— WHAT IS BEING ASKED —
In the data below, locate each line with the word "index" and list it.

Saved entries

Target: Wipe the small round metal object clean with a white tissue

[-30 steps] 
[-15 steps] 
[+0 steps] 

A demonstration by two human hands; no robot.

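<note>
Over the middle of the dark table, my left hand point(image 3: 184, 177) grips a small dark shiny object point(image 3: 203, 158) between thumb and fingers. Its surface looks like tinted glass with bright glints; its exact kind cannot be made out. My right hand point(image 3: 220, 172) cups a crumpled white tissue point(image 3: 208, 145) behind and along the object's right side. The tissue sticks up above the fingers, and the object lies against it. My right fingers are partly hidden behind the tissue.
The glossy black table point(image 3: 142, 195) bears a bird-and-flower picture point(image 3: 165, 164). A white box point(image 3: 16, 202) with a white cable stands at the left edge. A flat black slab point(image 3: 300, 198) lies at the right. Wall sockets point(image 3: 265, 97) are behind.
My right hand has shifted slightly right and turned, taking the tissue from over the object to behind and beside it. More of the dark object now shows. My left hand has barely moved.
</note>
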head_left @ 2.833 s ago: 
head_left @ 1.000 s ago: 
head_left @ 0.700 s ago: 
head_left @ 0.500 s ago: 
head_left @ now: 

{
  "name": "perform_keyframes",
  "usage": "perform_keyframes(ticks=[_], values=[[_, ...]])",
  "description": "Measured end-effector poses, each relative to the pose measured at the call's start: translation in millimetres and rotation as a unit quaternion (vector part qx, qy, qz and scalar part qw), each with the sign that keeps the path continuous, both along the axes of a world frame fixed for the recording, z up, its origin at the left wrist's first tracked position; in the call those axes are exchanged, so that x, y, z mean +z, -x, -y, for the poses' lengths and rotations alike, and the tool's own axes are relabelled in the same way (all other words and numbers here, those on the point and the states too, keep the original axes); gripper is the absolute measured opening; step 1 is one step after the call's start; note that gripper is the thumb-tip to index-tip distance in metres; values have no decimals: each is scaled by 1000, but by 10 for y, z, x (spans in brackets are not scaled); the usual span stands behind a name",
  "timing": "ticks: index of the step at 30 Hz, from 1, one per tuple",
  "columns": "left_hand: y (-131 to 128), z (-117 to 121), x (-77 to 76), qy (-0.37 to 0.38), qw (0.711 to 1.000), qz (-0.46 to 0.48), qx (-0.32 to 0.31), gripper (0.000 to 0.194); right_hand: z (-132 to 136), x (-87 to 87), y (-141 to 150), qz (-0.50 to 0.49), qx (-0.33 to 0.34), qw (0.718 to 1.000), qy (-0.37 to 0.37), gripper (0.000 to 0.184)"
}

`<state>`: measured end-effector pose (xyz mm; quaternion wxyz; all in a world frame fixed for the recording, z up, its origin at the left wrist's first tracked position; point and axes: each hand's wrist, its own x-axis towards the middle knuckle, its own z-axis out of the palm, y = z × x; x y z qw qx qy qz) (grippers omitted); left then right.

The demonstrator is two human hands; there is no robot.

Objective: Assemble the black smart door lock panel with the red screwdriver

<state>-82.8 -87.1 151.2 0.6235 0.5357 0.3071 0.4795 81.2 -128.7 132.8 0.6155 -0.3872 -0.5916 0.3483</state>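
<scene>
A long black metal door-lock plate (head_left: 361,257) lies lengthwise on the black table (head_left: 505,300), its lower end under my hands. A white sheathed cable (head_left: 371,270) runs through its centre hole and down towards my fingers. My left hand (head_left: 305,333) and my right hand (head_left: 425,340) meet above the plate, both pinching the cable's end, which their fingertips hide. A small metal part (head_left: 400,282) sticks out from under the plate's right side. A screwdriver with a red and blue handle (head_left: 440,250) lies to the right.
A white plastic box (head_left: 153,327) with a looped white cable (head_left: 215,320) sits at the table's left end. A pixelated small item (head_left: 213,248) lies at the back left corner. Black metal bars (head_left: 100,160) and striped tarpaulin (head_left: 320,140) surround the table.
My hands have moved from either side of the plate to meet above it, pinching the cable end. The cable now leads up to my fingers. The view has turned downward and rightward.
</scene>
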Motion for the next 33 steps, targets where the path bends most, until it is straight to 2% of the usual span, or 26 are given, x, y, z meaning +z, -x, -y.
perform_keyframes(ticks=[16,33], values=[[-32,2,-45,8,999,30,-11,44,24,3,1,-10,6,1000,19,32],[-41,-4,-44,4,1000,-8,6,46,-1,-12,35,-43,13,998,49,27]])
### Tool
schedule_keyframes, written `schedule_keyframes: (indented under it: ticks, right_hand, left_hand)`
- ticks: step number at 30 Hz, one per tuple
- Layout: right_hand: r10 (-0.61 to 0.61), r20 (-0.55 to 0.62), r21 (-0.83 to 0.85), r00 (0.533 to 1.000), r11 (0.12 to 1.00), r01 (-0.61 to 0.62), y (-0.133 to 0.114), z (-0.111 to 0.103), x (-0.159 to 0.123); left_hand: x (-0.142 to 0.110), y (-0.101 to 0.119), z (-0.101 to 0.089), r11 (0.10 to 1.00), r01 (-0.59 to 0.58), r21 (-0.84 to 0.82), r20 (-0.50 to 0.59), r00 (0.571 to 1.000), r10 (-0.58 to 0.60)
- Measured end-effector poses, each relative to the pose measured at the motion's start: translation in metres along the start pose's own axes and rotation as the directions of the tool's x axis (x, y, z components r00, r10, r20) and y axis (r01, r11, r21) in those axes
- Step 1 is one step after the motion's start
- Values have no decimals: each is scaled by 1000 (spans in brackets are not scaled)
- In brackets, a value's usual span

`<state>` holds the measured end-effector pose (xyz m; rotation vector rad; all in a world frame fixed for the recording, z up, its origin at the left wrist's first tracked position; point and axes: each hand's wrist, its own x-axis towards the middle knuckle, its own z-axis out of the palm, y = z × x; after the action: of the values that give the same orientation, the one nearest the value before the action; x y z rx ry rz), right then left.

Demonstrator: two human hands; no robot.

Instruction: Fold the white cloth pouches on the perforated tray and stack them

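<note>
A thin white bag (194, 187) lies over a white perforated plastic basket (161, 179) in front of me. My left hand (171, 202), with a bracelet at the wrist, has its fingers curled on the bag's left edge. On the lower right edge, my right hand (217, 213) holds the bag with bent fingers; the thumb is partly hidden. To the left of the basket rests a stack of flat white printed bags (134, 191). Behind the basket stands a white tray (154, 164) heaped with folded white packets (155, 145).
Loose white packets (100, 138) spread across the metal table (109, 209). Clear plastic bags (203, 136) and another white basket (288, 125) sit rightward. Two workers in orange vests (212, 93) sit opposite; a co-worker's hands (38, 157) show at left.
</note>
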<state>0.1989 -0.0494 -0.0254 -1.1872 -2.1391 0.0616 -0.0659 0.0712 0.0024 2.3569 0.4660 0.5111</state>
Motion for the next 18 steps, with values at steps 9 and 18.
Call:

— WRITTEN RESPONSE —
  "description": "Measured end-effector poses, each relative to the pose measured at the call's start: translation in millimetres and rotation as a unit quaternion (vector part qx, qy, qz and scalar part qw), each with the sign that keeps the path continuous, both along the axes of a world frame fixed for the recording, z up, its origin at the left wrist's first tracked position; in the call those axes are exchanged, so that x, y, z mean +z, -x, -y, for the poses' lengths and rotations alike, and the tool's own axes are relabelled in the same way (all other words and numbers here, those on the point and the states too, keep the original axes); gripper is the absolute measured opening; step 1 is one step after the call's start; note that gripper is the thumb-tip to index-tip distance in metres; values have no decimals: each is scaled by 1000, but by 10 for y, z, x (spans in brackets are not scaled); the usual span stands behind a name",
  "timing": "ticks: index of the step at 30 Hz, from 1, one per tuple",

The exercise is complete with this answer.